# TASK TO CARRY OUT
I'd like the entries repeated exactly, pictures omitted.

======== DATASET

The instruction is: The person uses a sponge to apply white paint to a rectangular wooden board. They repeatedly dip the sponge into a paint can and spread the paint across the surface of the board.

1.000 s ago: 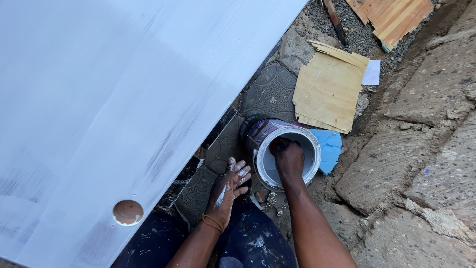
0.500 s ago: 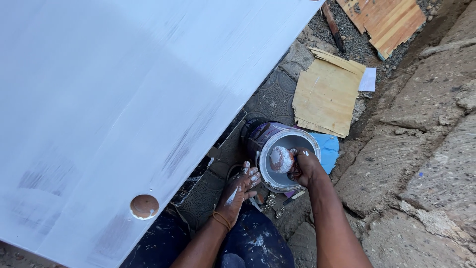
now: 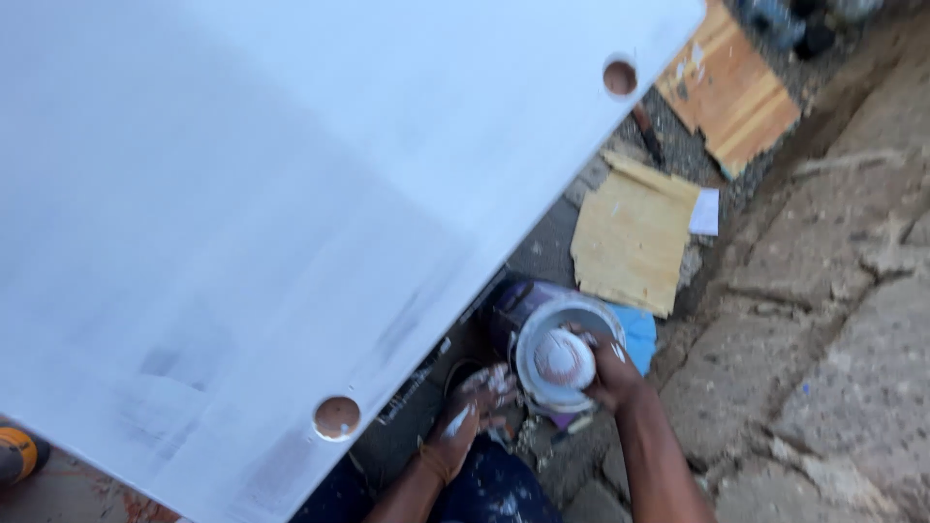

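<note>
Paint bucket [image 3: 567,334], round and white inside, stands on the stony ground [image 3: 833,368] just below the lower edge of the big white-painted board [image 3: 291,194]. Its mouth faces up toward the camera, tipped a little to the right, and white paint coats its inner wall. Over the opening sits a white, paint-soaked wad [image 3: 564,358], rounded like a ball; whether it is cloth or sponge cannot be told. The right hand [image 3: 612,373] is closed around this wad from the right side, fingers curled on it at the bucket's rim. The left hand [image 3: 480,407] lies just left of the bucket, fingers spread loosely and smeared with white, gripping nothing; it rests near the bucket's side, and the blur hides whether it touches it. A blue sheet [image 3: 639,334] shows under the bucket's right edge. Beyond it lie a pale yellow board piece [image 3: 630,237] and an orange-brown plywood piece [image 3: 731,92]. The white board has two round holes, one [image 3: 336,417] close to the left hand.
</note>
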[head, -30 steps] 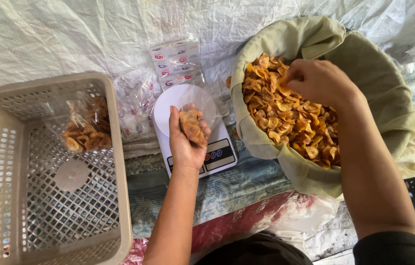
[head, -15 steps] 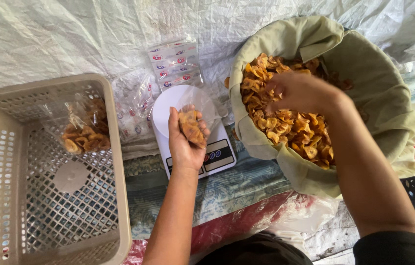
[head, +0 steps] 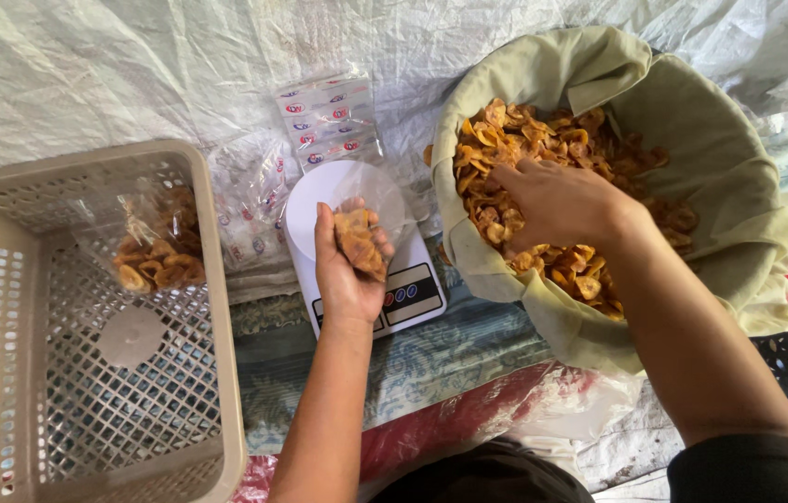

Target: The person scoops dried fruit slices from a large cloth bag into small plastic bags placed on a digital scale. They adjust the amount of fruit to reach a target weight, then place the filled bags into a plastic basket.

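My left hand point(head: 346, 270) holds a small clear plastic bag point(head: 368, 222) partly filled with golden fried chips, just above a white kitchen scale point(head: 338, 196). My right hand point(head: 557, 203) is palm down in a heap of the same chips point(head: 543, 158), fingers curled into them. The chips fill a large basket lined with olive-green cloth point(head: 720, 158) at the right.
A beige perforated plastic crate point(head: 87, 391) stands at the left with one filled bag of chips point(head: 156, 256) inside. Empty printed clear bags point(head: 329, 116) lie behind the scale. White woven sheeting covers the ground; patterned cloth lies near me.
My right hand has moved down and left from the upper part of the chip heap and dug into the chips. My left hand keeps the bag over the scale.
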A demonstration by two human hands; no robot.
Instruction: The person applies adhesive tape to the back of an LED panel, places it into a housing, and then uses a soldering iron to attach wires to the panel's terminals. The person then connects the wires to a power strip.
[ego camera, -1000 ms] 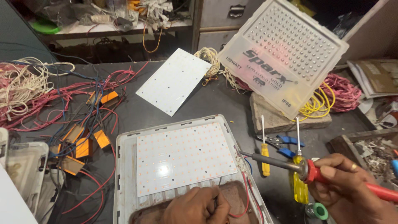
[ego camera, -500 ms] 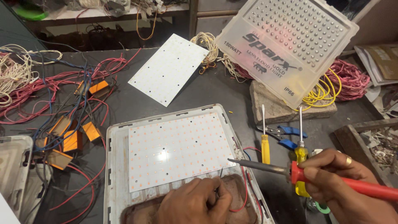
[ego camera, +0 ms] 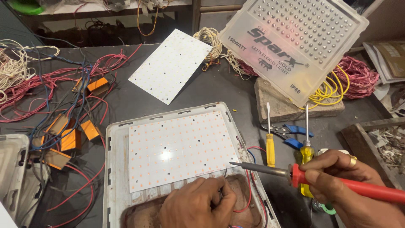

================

# TASK OUTPUT
The instruction is: The person uses a sponge to apply white paint to a rectangular wooden board. They repeatedly dip the sponge into a paint can and spread the paint across the surface of the board.

1.000 s ago: 
0.500 s ago: 
now: 

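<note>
Paint bucket [image 3: 567,334], round and white inside, stands on the stony ground [image 3: 833,368] just below the lower edge of the big white-painted board [image 3: 291,194]. Its mouth faces up toward the camera, tipped a little to the right, and white paint coats its inner wall. Over the opening sits a white, paint-soaked wad [image 3: 564,358], rounded like a ball; whether it is cloth or sponge cannot be told. The right hand [image 3: 612,373] is closed around this wad from the right side, fingers curled on it at the bucket's rim. The left hand [image 3: 480,407] lies just left of the bucket, fingers spread loosely and smeared with white, gripping nothing; it rests near the bucket's side, and the blur hides whether it touches it. A blue sheet [image 3: 639,334] shows under the bucket's right edge. Beyond it lie a pale yellow board piece [image 3: 630,237] and an orange-brown plywood piece [image 3: 731,92]. The white board has two round holes, one [image 3: 336,417] close to the left hand.
</note>
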[head, -30 steps] 
[head, -15 steps] 
[head, +0 steps] 

Target: The person scoops dried fruit slices from a large cloth bag into small plastic bags placed on a digital scale. They adjust the amount of fruit to reach a target weight, then place the filled bags into a plastic basket.

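My left hand point(head: 346, 270) holds a small clear plastic bag point(head: 368, 222) partly filled with golden fried chips, just above a white kitchen scale point(head: 338, 196). My right hand point(head: 557, 203) is palm down in a heap of the same chips point(head: 543, 158), fingers curled into them. The chips fill a large basket lined with olive-green cloth point(head: 720, 158) at the right.
A beige perforated plastic crate point(head: 87, 391) stands at the left with one filled bag of chips point(head: 156, 256) inside. Empty printed clear bags point(head: 329, 116) lie behind the scale. White woven sheeting covers the ground; patterned cloth lies near me.
My right hand has moved down and left from the upper part of the chip heap and dug into the chips. My left hand keeps the bag over the scale.
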A demonstration by two human hands; no robot.
Instruction: The person applies adhesive tape to the back of an LED panel, places it into a housing, and then uses a soldering iron to attach wires to the panel's terminals. The person then connects the wires to a power strip.
[ego camera, -1000 ms] 
[ego camera, -500 ms] 
[ego camera, +0 ms] 

Nothing more is needed for this exercise.